Technical Tip: Blocking ICMP type 3 messages (Destination Unreachable) replies after advertising a blackhole route to the network

jalanisrocha · ‎10-16-2019

Description
In case DNAT/Static NAT is in use for a subnet that is different than the WAN interface, routing information to this subnet should be advertised to the network.
A commonly used method to advertise those prefixes is with the use of a static route with blackhole enabled, so that this prefix will be available to be redistributed to any routing protocol.

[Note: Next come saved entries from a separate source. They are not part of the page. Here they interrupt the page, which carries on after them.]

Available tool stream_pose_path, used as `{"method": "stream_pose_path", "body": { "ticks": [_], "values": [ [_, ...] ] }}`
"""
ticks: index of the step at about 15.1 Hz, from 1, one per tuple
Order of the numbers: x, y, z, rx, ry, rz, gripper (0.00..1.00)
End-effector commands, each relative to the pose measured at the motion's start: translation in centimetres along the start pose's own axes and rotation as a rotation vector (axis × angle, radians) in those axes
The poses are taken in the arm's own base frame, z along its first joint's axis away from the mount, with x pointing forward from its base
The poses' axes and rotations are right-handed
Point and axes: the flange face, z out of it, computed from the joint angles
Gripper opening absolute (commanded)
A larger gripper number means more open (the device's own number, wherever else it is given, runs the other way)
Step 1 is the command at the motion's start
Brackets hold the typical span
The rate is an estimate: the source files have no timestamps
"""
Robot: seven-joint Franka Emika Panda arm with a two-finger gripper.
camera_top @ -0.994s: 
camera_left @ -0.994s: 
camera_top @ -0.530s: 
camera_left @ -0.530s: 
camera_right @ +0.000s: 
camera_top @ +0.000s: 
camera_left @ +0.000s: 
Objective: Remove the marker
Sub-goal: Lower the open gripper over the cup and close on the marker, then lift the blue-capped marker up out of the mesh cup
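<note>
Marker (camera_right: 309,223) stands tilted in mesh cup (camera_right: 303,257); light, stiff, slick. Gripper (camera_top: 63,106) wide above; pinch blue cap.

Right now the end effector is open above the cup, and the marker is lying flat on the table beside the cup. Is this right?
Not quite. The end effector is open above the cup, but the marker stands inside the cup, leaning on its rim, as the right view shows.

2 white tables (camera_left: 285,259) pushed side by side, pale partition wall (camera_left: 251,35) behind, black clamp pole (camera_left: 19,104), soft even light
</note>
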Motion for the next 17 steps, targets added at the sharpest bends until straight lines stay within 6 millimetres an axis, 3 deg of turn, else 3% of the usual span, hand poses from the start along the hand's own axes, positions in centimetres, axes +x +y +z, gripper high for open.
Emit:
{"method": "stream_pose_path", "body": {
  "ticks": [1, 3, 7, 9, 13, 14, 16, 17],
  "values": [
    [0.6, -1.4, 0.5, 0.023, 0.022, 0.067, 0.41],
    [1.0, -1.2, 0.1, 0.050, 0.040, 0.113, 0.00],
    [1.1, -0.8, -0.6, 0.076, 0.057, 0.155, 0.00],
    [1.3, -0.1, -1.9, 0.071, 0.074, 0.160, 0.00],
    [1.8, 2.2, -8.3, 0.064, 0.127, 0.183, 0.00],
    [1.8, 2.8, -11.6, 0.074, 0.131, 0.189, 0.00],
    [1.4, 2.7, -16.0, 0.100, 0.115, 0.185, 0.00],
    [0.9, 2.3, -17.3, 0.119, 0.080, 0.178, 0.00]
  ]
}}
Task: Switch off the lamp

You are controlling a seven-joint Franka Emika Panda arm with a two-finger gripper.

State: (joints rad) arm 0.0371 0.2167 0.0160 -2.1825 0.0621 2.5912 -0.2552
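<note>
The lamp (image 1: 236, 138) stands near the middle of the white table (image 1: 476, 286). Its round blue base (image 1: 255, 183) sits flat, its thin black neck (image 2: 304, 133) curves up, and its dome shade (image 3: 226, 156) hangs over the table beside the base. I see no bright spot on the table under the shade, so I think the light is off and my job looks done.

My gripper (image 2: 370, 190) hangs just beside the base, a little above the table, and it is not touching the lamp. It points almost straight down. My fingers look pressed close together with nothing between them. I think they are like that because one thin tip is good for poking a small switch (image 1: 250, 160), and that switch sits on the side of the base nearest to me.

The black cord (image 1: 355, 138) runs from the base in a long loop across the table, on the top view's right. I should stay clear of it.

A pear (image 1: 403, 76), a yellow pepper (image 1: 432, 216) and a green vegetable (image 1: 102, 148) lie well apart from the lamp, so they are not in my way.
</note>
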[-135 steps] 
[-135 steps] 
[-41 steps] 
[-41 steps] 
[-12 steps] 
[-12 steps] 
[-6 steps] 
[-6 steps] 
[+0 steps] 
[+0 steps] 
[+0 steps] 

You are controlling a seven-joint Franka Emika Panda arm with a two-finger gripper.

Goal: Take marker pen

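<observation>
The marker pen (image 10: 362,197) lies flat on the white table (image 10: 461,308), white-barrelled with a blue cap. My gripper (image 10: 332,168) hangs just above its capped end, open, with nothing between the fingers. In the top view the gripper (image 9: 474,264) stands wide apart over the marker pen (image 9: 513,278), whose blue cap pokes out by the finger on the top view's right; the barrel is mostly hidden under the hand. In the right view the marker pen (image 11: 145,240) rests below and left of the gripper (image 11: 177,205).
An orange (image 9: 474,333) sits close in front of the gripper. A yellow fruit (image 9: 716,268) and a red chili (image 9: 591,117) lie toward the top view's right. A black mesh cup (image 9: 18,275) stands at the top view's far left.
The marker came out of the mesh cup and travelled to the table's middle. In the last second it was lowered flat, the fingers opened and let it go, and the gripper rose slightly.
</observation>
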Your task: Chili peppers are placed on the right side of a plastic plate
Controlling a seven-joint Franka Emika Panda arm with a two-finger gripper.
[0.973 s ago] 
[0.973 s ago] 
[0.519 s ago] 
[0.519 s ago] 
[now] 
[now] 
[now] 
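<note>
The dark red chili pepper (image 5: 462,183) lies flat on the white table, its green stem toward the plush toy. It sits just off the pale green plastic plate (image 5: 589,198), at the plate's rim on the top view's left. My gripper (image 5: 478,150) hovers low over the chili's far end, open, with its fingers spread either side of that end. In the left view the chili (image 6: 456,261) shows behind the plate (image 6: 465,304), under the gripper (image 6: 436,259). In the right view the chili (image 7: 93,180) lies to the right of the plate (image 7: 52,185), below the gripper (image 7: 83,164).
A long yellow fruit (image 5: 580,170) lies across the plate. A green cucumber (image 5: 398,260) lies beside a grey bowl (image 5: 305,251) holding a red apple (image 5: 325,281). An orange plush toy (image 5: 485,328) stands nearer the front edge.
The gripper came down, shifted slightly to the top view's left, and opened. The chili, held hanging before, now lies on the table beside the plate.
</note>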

However, there’s a security concern when a blackhole route is redistributed to the network, if a host tries to ping an address included in this range, the FortiGate will reply with an ICMP type 3 message (Destination Unreachable), which can be associated to multiple kinds of attacks.
This article explains how to configure the FortiGate to filter any ICMP echo to an IP Address matching the blackhole route, so that it will not reply with an ICMP Type 3 message.

Solution
Topology:

Details:
1) FGT1 should allow communication from the internet to the Server with the external IP 192.0.10.10.
2) Prefix 192.0.10.10/24 was allocated for this customer.
3) FGT1 and FGT2 run EBGP, and the prefix 192.0.10.0/24 should be advertised from FGT1 to FGT2.
4) ICMP requests to IP addresses in the range of 192.0.10.0/24 with no static NAT rule should be dropped.

Configuration:

1) Configuring the blackhole route for the allocated prefix:

#FGT1 # show router static
config router static
    edit 1
        set dst 192.0.10.0 255.255.255.0
        set blackhole enable
    next
end
2) Advertising this route to BGP:

#FGT1 # show router bgp
config router bgp
…
config redistribute "static"
        set status enable
    end
3) Configuring a VIP as a static NAT for the server:

#config firewall vip
    edit "VIP-Server"
        set uuid c3973916-ec3c-51e9-ff5f-6962ff6aed62
        set extip 192.0.10.10
        set extintf "port3"
        set mappedip "192.168.20.30"
    next
end
4) Configuring a firewall policy to allow the traffic from the internet to the server:

#FGT1 # show firewall policy 1
config firewall policy
    edit 1
        set name "3-5-VIP"
        set uuid c9c1bd7a-ef20-51e9-bcac-899d5242fc50
        set srcintf "port3"
        set dstintf "port5"
        set srcaddr "all"
        set dstaddr "VIP-Server"
        set action accept
        set schedule "always"
        set service "ALL "
        set fsso disable
    next
end

At this point FGT1 allows inbound connections for the VIP and FGT2 can reach the server using the public address:

#FGT2 # get router info routing-table bgp

Routing table for VRF=0
B       192.0.10.0/24 [20/0] via 192.0.2.1, port1, 01:01:26

FGT2 # exec ping 192.0.10.10
PING 192.0.10.10 (192.0.10.10): 56 data bytes
64 bytes from 192.0.10.10: icmp_seq=0 ttl=127 time=1.3 ms
64 bytes from 192.0.10.10: icmp_seq=1 ttl=127 time=1.2 ms
64 bytes from 192.0.10.10: icmp_seq=2 ttl=127 time=1.1 ms
64 bytes from 192.0.10.10: icmp_seq=3 ttl=127 time=1.2 ms
64 bytes from 192.0.10.10: icmp_seq=4 ttl=127 time=1.0 ms

--- 192.0.10.10 ping statistics ---
5 packets transmitted, 5 packets received, 0% packet loss
round-trip min/avg/max = 1.0/1.1/1.3 ms
However, if FGT2 pings another address in the same range, FGT2 will still reply with an ICMP Type 3 message to those requests:

#FGT2 # exec ping 192.0.10.1
PING 192.0.10.1 (192.0.10.1): 56 data bytes
Warning: Got ICMP 3 (Destination Unreachable)
Warning: Got ICMP 3 (Destination Unreachable)
Warning: Got ICMP 3 (Destination Unreachable)
Warning: Got ICMP 3 (Destination Unreachable)
Warning: Got ICMP 3 (Destination Unreachable)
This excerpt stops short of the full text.